_Stored data_
%%

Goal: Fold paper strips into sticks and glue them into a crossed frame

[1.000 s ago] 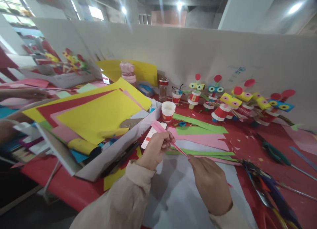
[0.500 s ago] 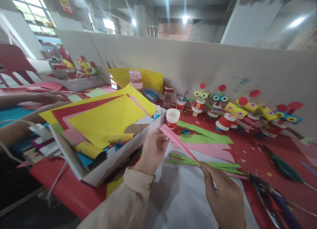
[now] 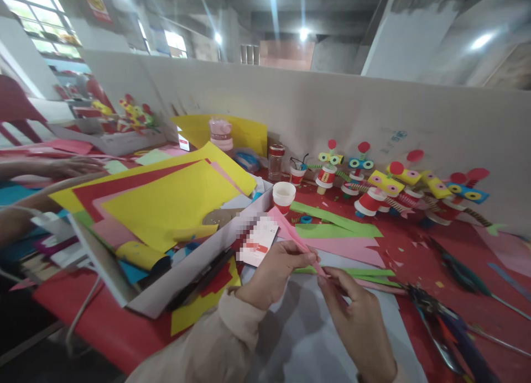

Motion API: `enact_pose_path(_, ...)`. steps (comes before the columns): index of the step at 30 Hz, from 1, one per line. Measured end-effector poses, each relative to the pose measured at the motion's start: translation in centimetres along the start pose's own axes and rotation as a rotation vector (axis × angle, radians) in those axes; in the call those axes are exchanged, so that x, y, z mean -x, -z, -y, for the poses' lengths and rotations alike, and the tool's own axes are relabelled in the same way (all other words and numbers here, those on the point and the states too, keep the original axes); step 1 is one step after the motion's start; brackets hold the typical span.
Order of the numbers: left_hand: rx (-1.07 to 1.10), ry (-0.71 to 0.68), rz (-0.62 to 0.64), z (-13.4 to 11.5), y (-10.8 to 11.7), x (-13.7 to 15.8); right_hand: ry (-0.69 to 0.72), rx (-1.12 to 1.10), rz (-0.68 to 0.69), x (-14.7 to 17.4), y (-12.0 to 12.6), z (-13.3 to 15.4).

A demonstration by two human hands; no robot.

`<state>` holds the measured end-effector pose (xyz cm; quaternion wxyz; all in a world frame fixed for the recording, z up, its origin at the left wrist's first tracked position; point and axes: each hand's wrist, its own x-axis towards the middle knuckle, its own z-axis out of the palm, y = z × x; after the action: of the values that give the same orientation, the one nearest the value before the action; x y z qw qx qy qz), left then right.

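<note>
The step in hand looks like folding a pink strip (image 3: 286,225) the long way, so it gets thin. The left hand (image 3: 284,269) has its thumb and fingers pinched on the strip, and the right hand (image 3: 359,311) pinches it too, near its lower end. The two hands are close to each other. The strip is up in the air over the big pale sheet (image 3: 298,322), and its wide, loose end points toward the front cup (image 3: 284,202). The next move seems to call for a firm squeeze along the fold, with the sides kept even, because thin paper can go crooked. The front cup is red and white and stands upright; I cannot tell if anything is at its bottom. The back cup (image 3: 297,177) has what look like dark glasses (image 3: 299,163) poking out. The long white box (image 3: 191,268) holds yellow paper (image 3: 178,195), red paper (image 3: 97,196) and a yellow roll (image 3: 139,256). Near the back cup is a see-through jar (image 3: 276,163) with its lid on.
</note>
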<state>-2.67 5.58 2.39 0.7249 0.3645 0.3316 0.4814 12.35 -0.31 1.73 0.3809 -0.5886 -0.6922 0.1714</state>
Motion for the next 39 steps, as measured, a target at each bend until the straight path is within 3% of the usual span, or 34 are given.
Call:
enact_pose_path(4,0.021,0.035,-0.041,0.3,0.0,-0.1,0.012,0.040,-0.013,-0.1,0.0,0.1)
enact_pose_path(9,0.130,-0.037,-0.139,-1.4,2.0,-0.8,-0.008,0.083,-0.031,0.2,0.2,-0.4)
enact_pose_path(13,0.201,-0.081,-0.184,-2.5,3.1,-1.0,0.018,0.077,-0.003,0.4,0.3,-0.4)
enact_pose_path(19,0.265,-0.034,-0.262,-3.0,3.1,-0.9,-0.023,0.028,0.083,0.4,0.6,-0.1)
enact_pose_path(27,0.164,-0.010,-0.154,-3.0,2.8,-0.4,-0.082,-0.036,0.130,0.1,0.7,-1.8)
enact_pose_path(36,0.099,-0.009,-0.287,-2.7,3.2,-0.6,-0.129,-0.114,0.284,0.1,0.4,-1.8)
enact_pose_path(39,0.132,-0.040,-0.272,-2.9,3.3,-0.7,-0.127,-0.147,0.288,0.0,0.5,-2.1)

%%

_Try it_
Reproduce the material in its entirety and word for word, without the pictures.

_Final answer_
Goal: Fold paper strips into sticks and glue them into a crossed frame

[1.000 s ago] 
[0.500 s ago] 
[now] 

Motion API: `enact_pose_path(_, ...)`. steps (comes before the columns): index of the step at 30 Hz, from 1, one per line. Measured end-effector poses, each relative to the pose measured at the motion's start: translation in centimetres along the start pose's own axes and rotation as a rotation vector (axis × angle, radians) in those axes; in the call those axes are exchanged, so that x, y, z mean -x, -z, -y, for the poses' lengths and rotations alike, and the tool's own axes are relabelled in the same way (all other words and numbers here, those on the point and the states too, keep the original axes); step 1 is one step after the motion's start; brackets hold the typical span.
Order of the numbers: left_hand: rx (-1.07 to 1.10), ry (-0.71 to 0.68), rz (-0.62 to 0.64), z (-13.4 to 11.5), y (-10.8 to 11.7), x (-13.7 to 15.8); right_hand: ry (-0.69 to 0.72), rx (-1.12 to 1.10), rz (-0.68 to 0.69), x (-14.7 to 17.4), y (-12.0 to 12.6), z (-13.3 to 15.4).

A demonstration by two human hands; no robot.

`<state>` holds the measured end-effector pose (xyz cm; quaternion wxyz; all in a world frame fixed for the recording, z up, its origin at the left wrist's first tracked position; point and axes: each hand's wrist, its own x-axis towards the middle knuckle, its own z-axis out of the palm, y = z × x; after the action: of the values that give the same orientation, the one nearest the value before the action; x y z qw qx qy qz), left then right.

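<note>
The step in hand looks like folding a pink strip (image 3: 286,225) the long way, so it gets thin. The left hand (image 3: 284,269) has its thumb and fingers pinched on the strip, and the right hand (image 3: 359,311) pinches it too, near its lower end. The two hands are close to each other. The strip is up in the air over the big pale sheet (image 3: 298,322), and its wide, loose end points toward the front cup (image 3: 284,202). The next move seems to call for a firm squeeze along the fold, with the sides kept even, because thin paper can go crooked. The front cup is red and white and stands upright; I cannot tell if anything is at its bottom. The back cup (image 3: 297,177) has what look like dark glasses (image 3: 299,163) poking out. The long white box (image 3: 191,268) holds yellow paper (image 3: 178,195), red paper (image 3: 97,196) and a yellow roll (image 3: 139,256). Near the back cup is a see-through jar (image 3: 276,163) with its lid on.
</note>
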<state>-2.67 5.58 2.39 0.7249 0.3645 0.3316 0.4814 12.35 -0.31 1.73 0.3809 -0.5886 -0.6922 0.1714</state>
Motion for the next 39 steps, as measured, a target at each bend until the straight path is within 3% of the usual span, or 34 are given.
Call:
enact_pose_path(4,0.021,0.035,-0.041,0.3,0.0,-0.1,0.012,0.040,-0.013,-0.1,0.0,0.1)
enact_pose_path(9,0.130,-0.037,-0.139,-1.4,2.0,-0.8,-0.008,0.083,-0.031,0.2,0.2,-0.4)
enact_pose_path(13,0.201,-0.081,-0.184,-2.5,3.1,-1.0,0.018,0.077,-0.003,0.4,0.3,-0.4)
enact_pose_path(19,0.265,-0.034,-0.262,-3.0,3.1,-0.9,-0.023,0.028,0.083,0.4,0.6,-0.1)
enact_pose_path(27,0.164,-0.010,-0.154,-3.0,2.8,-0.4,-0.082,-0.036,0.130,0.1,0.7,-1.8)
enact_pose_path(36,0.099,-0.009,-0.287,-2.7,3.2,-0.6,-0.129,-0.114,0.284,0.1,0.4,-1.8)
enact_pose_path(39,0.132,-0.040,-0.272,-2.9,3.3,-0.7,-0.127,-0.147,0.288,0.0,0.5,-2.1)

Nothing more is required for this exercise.